Różnice między dwiema wersjami winnego
Amerykańska adaptacja priorytetowo traktuje zmiany w produkcji



Wersja The Guilty z 2021 r.pozostaje w dużej mierze wierna swojemu duńskiemu odpowiednikowi, wykazując podobieństwa w scenariuszu i kinematografii. Jednak pewne zmiany wpływają na ogólny ton i dynamikę narracji filmu. Oryginalny duński film przyjmuje minimalistyczne podejście, koncentrując się na doświadczeniu oficera podczas wezwania, podczas gdy amerykańska wersja wyświetla duże obrazy pożarów w Kalifornii, odwracając uwagę od łuku postaci Joego.
Takie zmiany mogą odciągać uwagę od centralnej podróży Joego, kluczowego aspektu fabuły, ponieważ kulminuje w krytycznym momencie akcji. Ponadto Gyllenhaal wnosi do postaci żywą intensywność, która zmienia postrzeganie; podczas gdy oryginalne przedstawienie było zauważalnie bardziej stonowane.

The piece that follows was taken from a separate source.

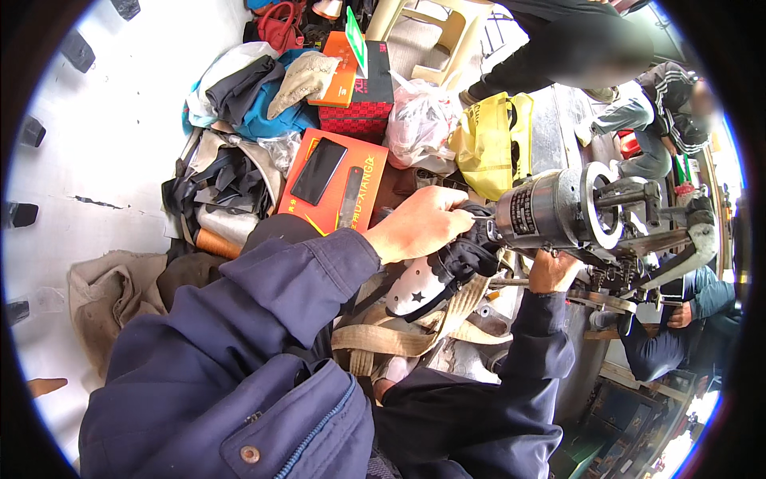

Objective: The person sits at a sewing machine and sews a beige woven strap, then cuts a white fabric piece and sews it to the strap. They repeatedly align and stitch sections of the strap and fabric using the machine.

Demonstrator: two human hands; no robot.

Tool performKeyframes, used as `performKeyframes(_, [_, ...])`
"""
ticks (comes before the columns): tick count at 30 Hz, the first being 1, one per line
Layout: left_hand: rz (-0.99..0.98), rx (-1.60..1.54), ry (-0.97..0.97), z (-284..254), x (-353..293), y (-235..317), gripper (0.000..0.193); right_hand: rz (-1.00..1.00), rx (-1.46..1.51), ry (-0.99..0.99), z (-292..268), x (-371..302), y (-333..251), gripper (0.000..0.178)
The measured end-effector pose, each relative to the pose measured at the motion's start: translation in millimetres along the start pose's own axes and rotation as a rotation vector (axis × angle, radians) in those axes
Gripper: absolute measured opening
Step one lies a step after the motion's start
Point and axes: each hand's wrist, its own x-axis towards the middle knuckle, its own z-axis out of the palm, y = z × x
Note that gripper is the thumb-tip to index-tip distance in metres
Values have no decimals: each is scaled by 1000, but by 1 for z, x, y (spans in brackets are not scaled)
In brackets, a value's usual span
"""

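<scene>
A black shoe with a white toe piece (413, 286), pierced with small holes and a star, sits at the end of a metal sewing machine (550, 209). My left hand (423, 225) is closed on the shoe's dark upper, its fingertips pressed together close to the machine's narrow end. Below the machine's round body is my right hand (554, 271), raised against its underside. The machine hides the fingers of this hand, so what they grip does not show. A wide tan strap (399, 342) loops under the shoe.
A dark phone (319, 170) lies on an orange-red box (299, 209) beyond my left forearm. Behind stand a yellow bag (488, 148), a white plastic bag (420, 120) and stacked boxes (351, 120). Cloths (239, 96) are heaped left. Other people sit at right.
</scene>
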Motion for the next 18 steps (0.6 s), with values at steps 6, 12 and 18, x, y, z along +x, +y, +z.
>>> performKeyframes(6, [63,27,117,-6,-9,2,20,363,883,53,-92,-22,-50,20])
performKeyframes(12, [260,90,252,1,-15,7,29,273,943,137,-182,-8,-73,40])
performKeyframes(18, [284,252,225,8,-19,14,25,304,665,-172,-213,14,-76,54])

Ta transformacja rezonuje z oczekiwaniami otaczającymi amerykańskie thrillery.
Co więcej, obie adaptacje różnią się rozwiązaniami. Wersja duńska pozwala na niuanse dotyczące losu Joego po uratowaniu, podczas gdy wersja amerykańska ma tendencję do wyraźnego wyjaśniania wyników za pośrednictwem prezenterów wiadomości, co prowadzi do mniej subtelnego rozwiązania.